整形外科を選ぶときは、ホームページや口コミだけで判断するのではなく、実際に医師やスタッフに質問してみることが重要です。質問の仕方ひとつで、医師の対応や診療姿勢が見えてきます。ここでは、初診時に確認しておきたい質問を3つ紹介します。これらを聞くことで、信頼できる整形外科かどうかを見極める参考になります。

診察時に確認すべき3つの質問

まずは「この痛みの原因は何が考えられますか?」と具体的に聞いてみましょう。ここで、レントゲン結果だけを根拠に説明する医師は注意が必要です。良い医師は、姿勢・筋肉・生活習慣など多角的な要素を考慮して説明してくれます。次に「今後どのくらいの期間で改善が見込めますか?」と質問すると、治療計画の見通しが明確かどうか分かります。
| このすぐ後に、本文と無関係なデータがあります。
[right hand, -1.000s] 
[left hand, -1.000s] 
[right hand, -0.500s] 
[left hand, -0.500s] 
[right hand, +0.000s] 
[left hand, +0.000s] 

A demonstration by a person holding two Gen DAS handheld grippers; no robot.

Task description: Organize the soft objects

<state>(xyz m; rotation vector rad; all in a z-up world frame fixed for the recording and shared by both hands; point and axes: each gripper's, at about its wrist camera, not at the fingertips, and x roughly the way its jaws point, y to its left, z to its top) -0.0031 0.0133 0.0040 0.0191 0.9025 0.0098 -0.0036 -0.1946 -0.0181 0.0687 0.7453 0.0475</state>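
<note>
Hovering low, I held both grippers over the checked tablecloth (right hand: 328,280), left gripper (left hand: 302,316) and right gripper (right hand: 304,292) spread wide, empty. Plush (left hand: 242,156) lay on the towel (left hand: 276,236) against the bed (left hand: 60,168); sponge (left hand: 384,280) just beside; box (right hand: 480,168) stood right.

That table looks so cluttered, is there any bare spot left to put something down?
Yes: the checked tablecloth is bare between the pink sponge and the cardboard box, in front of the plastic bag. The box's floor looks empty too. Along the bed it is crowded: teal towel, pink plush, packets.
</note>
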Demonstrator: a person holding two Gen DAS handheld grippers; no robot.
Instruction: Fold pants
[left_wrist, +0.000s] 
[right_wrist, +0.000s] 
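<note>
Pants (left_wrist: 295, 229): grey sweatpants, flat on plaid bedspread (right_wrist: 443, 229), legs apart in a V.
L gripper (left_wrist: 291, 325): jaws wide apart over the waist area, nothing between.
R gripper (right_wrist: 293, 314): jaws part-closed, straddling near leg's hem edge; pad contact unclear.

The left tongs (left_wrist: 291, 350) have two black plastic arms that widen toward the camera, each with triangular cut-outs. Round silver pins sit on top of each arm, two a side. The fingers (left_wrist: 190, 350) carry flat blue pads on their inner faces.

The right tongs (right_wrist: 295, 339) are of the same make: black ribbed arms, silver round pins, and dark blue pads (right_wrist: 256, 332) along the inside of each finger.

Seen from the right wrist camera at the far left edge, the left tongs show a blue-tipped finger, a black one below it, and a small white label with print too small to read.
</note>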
最後に「治療の選択肢は他にありますか?」と尋ねることで、提案力のある医師かどうかを判断できます。患者の理解度に合わせて説明してくれるかも重要なポイントです。

リハビリ内容を聞くときのポイント

リハビリを受ける前には「どんな内容をどのくらいの頻度で行いますか?」と尋ねましょう。ここで「電気を当てます」だけの説明しかない場合は注意が必要です。理学療法士による個別の運動療法があるか、痛みの原因を改善するプログラムが組まれているかを確認しましょう。また、「家庭でできるストレッチや運動を教えてもらえますか?」と聞くのも効果的です。自宅でのセルフケアを重視してくれる整形外科は、再発予防にも力を入れています。受け身の治療ではなく、一緒に回復を目指す姿勢のあるクリニックを選ぶことが、結果的に治療の質を高めます。

まとめ

整形外科はどこも同じように見えて、実は診療の質に大きな差があります。レントゲンだけで終わる、電気治療しか行わない、専門医がいない、手術提案をしない、患者任せにする。これらはいずれも避けるべき特徴です。一方で、専門医資格を持ち、理学療法士が在籍し、手術や検査体制が整っているクリニックは、根本的な改善を目指す治療を提供してくれます。受診前にいくつかの質問を準備し、医師の姿勢や説明の丁寧さを確認することで、安心して任せられる整形外科を見つけられます。信頼できる医師との出会いが、回復への第一歩です。